Longitudinal Research with Educators on Teaching Current Events
At-a-Glance Summary
The problem space: An organization created a new product line that was a significant departure from its existing product and services. They had not done user research prior to developing the new product line and were essentially building the plane while flying it.
During the first year after launch, they needed data showing whether it was meeting the needs of its target user (teachers) and achieving the business goal of acquiring new users. This information was crucial to determine whether to continue putting resourcing into developing the product line.
This case study shows how I conducted longitudinal UX research over a period of four years to:
Help stakeholders understand how users’ behavior and needs were evolving over time
Track user retention and engagement
Measure the impact of iterative design changes over time
Read on for more details in the full case study below.
Context
About the Client
I have had the privilege of working with an organization for nearly eight years that specializes in providing products and services for middle and high school teachers. Their mission is centered on cultivating empathy and civic engagement among students.
Business Goals
Although classified as a nonprofit, it is helpful to consider this organization from a business perspective. Picture a company that allocates most of its resources to B2C products and services within the education sector.
To expand their reach and impact among educators, they aimed to acquire new leads while deepening engagement with existing customers. This led to the development of a project focused on current events, which would not only generate new customers but also offer a fresh alternative to their traditional long-form case studies and textbooks.
The Current Events Project
In 2018, a cross-functional team was established to create biweekly content in response to breaking news events that aligned with the organization’s mission.
As the UX researcher and designer on the project team for four years, my focus was on providing data-informed recommendations to colleagues for iterative design changes that would improve the usability of our resources, and connecting stakeholders with feedback from real users.
How can we better understand the needs of our audience and identify opportunities to improve our product?
Understanding the Problem
Following the first year of the project, during which over 25 resources were released, stakeholders in leadership sought to determine whether the new product line was viable as a method of acquiring new customers and whether the content was effective at filling a gap in our existing offerings. I needed to evaluate if the resources were having a positive impact so that leadership could decide whether continued investment was justified.
While metrics such as high page traffic, low bounce rates, and an average time on page exceeding five minutes indicated engagement, I recognized the need for more granular data than what aggregate tools like Google Analytics could provide. This was essential for developing comprehensive UX strategy recommendations.
Research Questions
Some of the research questions I focused on over the course of four years were:
Were teachers using our current events resources with their students? Why did they decide to use our materials vs. another resource?
What challenges or pain points did teachers have when using the resources in the classroom with their students?
What obstacles did the teachers face more generally when it came to teaching current events in the classroom?

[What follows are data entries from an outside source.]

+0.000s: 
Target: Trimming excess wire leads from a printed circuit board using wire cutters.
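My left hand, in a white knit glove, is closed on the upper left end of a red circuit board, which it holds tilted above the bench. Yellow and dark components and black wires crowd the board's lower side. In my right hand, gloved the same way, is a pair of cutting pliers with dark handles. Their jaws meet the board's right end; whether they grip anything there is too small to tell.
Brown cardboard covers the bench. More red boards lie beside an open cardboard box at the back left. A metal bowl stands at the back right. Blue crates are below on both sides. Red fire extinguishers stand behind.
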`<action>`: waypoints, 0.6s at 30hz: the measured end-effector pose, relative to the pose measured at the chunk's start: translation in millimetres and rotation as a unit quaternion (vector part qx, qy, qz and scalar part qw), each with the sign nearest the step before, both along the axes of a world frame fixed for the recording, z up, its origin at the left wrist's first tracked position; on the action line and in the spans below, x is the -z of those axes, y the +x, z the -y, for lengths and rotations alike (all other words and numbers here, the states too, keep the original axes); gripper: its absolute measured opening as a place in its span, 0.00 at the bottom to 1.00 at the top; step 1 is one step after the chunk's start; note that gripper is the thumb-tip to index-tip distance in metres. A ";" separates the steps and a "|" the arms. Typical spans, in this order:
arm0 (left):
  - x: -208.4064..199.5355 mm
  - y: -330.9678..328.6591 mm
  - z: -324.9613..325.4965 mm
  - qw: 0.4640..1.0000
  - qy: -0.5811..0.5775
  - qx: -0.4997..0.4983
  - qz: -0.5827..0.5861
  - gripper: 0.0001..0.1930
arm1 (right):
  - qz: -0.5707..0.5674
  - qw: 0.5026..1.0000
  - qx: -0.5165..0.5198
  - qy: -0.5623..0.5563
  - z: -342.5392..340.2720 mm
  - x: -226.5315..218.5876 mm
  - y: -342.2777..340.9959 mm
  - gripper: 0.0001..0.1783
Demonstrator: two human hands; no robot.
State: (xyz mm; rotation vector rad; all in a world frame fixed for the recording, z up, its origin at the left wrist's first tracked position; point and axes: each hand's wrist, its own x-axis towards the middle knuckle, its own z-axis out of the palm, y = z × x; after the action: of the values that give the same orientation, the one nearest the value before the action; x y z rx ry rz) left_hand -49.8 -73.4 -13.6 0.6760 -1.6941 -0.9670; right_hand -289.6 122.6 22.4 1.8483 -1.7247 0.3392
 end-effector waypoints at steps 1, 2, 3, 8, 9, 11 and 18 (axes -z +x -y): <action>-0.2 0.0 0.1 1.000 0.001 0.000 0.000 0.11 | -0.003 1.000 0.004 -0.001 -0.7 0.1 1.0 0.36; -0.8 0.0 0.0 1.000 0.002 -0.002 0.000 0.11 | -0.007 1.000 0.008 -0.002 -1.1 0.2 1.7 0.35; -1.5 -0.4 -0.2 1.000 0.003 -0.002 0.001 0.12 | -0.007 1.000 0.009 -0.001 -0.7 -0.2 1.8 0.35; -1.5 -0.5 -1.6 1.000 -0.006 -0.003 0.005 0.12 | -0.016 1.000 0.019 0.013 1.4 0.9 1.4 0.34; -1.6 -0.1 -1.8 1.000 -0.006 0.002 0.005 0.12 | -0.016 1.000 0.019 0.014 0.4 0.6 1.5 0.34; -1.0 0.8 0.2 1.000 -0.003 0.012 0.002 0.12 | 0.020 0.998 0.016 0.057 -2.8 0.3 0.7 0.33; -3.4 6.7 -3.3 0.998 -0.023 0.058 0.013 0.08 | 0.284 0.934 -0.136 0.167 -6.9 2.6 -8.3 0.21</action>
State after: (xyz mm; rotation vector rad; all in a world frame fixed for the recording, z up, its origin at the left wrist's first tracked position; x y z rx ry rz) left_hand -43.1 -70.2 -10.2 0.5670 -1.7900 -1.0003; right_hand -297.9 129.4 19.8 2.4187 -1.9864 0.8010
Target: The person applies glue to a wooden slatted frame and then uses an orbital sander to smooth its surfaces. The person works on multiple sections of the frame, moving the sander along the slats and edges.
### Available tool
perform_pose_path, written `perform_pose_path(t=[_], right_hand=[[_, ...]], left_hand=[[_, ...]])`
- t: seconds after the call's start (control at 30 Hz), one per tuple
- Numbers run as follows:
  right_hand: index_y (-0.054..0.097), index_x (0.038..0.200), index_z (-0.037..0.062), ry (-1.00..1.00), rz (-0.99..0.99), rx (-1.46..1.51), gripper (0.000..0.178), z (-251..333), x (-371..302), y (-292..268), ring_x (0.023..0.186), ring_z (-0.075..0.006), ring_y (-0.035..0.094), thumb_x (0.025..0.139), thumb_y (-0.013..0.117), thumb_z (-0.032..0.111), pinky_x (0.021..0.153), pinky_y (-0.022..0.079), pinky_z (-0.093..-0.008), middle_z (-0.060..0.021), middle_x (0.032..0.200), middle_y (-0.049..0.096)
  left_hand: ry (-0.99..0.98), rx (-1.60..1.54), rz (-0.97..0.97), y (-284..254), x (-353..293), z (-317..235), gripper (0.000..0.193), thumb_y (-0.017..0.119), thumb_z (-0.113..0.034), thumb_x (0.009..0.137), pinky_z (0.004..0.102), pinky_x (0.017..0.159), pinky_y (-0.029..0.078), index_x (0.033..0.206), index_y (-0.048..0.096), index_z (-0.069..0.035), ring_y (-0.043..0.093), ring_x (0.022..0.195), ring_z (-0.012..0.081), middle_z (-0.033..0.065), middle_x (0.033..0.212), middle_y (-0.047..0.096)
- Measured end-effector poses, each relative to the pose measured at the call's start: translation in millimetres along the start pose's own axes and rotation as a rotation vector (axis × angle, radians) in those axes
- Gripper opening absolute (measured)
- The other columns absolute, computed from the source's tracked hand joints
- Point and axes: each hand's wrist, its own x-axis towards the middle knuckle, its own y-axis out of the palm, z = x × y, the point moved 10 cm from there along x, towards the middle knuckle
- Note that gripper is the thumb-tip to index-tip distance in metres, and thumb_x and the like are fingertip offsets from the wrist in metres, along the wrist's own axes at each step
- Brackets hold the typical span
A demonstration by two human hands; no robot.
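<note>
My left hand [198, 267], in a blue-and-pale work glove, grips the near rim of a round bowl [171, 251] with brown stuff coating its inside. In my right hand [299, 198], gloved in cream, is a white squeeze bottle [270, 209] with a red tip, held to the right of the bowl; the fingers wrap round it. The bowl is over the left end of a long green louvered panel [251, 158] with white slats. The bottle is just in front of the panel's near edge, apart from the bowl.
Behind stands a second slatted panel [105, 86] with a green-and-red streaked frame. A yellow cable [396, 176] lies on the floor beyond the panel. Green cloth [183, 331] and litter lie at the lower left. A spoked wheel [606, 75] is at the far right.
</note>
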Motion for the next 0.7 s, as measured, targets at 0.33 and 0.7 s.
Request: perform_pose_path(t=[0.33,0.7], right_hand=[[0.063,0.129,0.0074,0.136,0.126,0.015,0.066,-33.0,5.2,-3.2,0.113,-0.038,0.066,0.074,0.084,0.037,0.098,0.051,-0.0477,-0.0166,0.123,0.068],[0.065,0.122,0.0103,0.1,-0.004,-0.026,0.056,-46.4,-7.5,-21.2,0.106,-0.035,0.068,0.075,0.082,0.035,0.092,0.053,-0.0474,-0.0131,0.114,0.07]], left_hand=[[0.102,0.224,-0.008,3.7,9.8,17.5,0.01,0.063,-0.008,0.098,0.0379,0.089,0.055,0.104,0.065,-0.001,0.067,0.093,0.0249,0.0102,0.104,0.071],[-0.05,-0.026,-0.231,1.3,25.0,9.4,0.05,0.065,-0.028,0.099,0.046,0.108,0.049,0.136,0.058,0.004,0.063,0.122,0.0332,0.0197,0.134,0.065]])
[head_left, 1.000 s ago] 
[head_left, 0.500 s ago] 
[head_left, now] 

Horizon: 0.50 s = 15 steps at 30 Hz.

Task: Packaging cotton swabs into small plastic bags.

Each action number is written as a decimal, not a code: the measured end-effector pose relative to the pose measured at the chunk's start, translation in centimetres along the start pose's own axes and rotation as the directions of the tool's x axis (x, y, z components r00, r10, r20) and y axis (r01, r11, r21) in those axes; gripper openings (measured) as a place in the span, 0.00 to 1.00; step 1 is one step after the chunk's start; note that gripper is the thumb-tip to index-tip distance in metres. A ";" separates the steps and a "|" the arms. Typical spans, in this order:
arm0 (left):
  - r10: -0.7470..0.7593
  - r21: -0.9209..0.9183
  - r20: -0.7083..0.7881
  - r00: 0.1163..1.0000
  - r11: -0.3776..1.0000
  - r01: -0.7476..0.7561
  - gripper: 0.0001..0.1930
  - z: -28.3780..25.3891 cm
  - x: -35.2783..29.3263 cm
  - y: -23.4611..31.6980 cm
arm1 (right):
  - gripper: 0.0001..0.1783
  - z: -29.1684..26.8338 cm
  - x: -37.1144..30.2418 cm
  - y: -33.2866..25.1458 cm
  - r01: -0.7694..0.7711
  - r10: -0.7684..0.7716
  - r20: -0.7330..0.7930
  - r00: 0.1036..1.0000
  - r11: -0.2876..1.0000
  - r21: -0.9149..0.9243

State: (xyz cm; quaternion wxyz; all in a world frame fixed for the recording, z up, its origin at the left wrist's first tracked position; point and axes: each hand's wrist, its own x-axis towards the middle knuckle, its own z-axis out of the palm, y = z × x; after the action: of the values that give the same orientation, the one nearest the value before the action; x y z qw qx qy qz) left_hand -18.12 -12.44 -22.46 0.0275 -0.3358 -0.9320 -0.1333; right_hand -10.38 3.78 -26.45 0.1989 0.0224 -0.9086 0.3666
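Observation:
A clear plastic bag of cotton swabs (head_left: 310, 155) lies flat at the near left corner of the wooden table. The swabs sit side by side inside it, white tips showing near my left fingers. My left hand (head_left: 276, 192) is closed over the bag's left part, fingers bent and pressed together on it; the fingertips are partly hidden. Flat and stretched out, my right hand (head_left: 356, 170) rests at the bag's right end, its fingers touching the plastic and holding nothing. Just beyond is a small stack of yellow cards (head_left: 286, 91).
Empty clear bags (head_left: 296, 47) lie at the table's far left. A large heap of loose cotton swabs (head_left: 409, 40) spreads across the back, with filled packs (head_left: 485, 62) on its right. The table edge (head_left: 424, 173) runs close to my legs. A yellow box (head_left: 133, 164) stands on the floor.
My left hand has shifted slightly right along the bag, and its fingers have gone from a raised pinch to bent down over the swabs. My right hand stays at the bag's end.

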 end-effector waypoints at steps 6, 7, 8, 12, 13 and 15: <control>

Were they finding the resources useful and usable?
How did users modify the resources and adapt them to suit their needs? And why did they modify them?
The timeline above shows the different types of research conducted over the course of the current events project from its product launch in 2018 through 2022.
In addition to ongoing analysis of behavioral metrics from Google Analytics over the course of the project, surveys were sent out in 2018 and 2019, each of which had approx. 200 respondents.
I also conducted two literature reviews in 2018 and 2021. The first review focused on the general landscape of teaching current events in a middle and high school setting. The second review, conducted in 2021, focused on how needs and conditions had changed post-pandemic (*when a national shift to online learning occurred). I also coded and analyzed feedback we received outside of surveys from 67 users over the course of the project.
In 2024, the organization continues to produce current events resources, but my research focus has shifted to other projects.
Selecting Methods
As a nonprofit organization focused on working with educators, my research operated within several constraints. We typically had limited to no budget to offer as incentives.
Additionally, we had to be mindful of the school year calendar during which teachers operated. Most of our users provided their work email when connecting with the organization, meaning that during the summer (when schools are closed) they became difficult to reach. This meant I had to focus on conducting research during September - May.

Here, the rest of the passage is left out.